Disclaimer: Not Mine

Category: AU (very), Josh/Donna Romance, Josh POV, Angst,

Spoilers: Through Season Three

Rating: PG-13

Author's Note: Contains references to 9/11/2001. Amy-free universe.

One Picture's Worth a Million Votes



"The thing I remember most about the summer of 2002 is how little I remember about the summer of 2002."

Sam Seaborn

The Real Thing: President Josiah Bartlet, 2010



"The thing I remember most about the summer of 2002 is how little I want to remember about the summer of 2002."

Claudia Jean Cregg

Sister, Sister, 2007





"The thing I remember most about the summer of 2002 is how much I'm unable to forget about the summer of 2002."

Toby Ziegler

Freedom's Voice, 2008





If you're in politics long enough you get to see the really wretched people get their just desserts-including the ones on your own side. Bruno Gianelli and his people had been pulling out all the stops on the campaign and we were still down ten points to our esteemed opponent. We'd done the talk shows, cut ribbons, debated until we were blue in the face and kissed every baby in America to little avail. And then, out of the blue, it happened.

It was a grainy picture, carried two days before the election on the front page of the Conservative Christian newspaper, The Guardian. The photo was of a campaign strategy meeting that had taken place a few weeks prior during a swing through Florida. It was taken from a boat off of a private beach during a rare moment when it was just us-the President and First Lady, the Senior Staff and their wives-Bruno and the Bobbsey Twins were nowhere in sight. We were on the veranda of the ocean-front house discussing-read that arguing-the near-certain dismal outcome of the Florida, and the national, vote. The approaching sunset had bathed us all in gold despite the shade from the awning. In sharp focus were four very, very pregnant women with the Senior Staff in the left slightly fuzzy. The cutline read "Family Values?" and an editorial piece accompanied it.

Obviously authored by Mary Marsh and her minions, it reminded the nation that the President had lied about his illness and his wife of over thirty years had been complicit.

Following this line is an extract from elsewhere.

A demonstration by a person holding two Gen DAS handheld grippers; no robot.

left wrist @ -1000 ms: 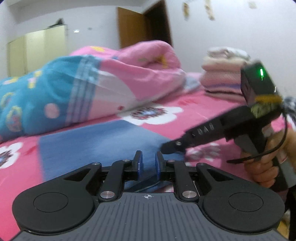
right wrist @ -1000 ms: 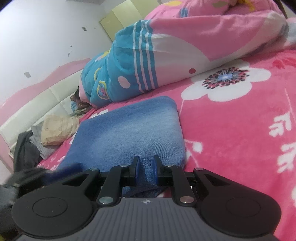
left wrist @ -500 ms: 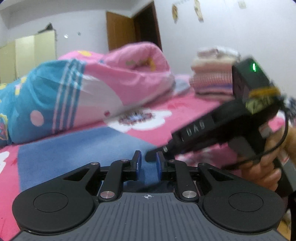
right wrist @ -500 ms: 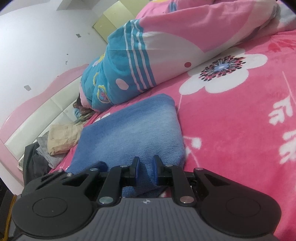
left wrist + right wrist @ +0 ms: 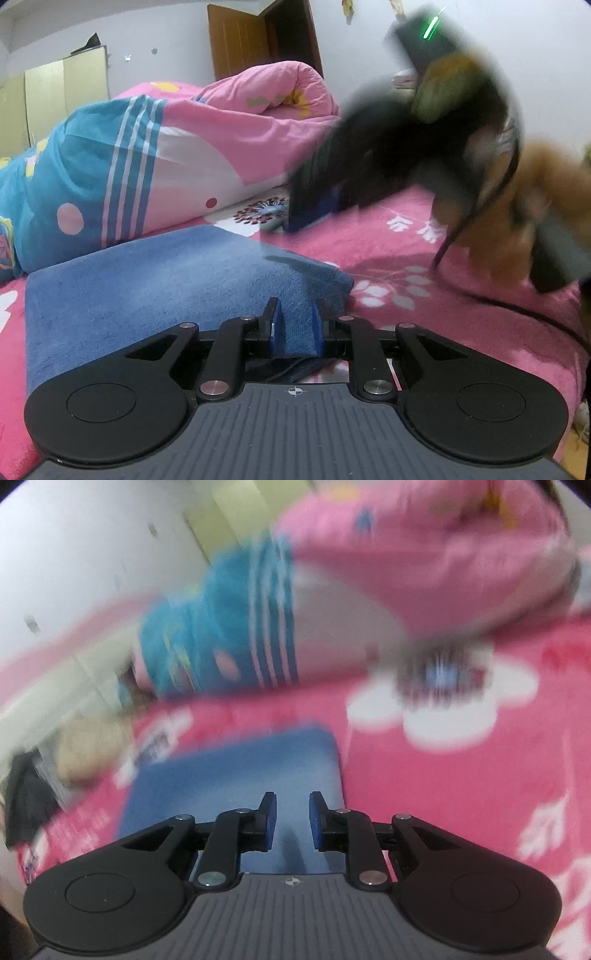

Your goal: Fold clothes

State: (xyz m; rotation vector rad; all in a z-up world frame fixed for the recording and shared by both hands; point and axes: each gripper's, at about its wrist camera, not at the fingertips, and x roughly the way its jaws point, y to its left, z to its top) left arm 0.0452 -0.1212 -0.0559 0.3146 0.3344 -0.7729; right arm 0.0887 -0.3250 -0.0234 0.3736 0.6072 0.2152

It revealed that the Chief of Staff-having left his wife of nearly thirty years--had been frittering away his time in the company of a powerful attorney. Paying no attention to the small detail that it was Jenny who left Leo and that he hadn't worked less than an eighteen hour day since we'd arrived at 1600 Pennsylvania Avenue, the article continued on to expose the wicked truth that the Deputy Chief of Staff had apparently corrupted his assistant and then had, the cad, married her a mere seven months before she gave birth to their one-month-premature child. He had defiled her again, obviously, for she was then pregnant with their second child. The Communications Director had contributed to this debauchery by reconciling with his wife, whose wedding ring he'd never removed, before having their divorce set aside all the while causing her to be in the family way. His Deputy Director had demonstrated his moral bankruptcy by returning to the love of his life before, inconveniently, being nearly killed in a domestic terrorist attack. The resultant delay of their wedding allowed the product of their joy at his survival to become increasingly evident. The most heinous of us all was, of course, the wanton woman who'd fallen in love with, and promised to marry, a man whom God punished for his sins by allowing him to be hacked to death just after filming a Peabody-Award winning report on the Muslim extremists who had instituted a world-wide fusillade of terror.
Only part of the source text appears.